## [Task]
From the first line to the last, write out the listing exactly.

## [Provided material]
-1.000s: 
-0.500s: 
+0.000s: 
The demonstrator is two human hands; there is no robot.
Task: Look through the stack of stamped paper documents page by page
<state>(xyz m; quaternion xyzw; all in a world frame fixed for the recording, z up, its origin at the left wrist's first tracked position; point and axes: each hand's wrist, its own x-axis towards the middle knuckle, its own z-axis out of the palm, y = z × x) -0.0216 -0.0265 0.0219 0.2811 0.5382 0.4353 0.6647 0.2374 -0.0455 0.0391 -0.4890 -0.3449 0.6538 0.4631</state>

## [Written reply]
-1.000s: 
-0.500s: 
+0.000s: 
The demonstrator is two human hands; there is no robot.
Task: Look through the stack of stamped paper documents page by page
<state>(xyz m; quaternion xyzw; all in a world frame fixed for the recording, z up, its origin at the left wrist's first tracked position; point and axes: each hand's wrist, its own x-axis towards the middle knuckle, its own z-axis out of the palm, y = z × x) -0.0216 -0.0265 0.0219 0.2811 0.5382 0.4353 0.6647 0.2374 -0.0455 0.0391 -0.4890 -0.3449 0.6538 0.4631</state>

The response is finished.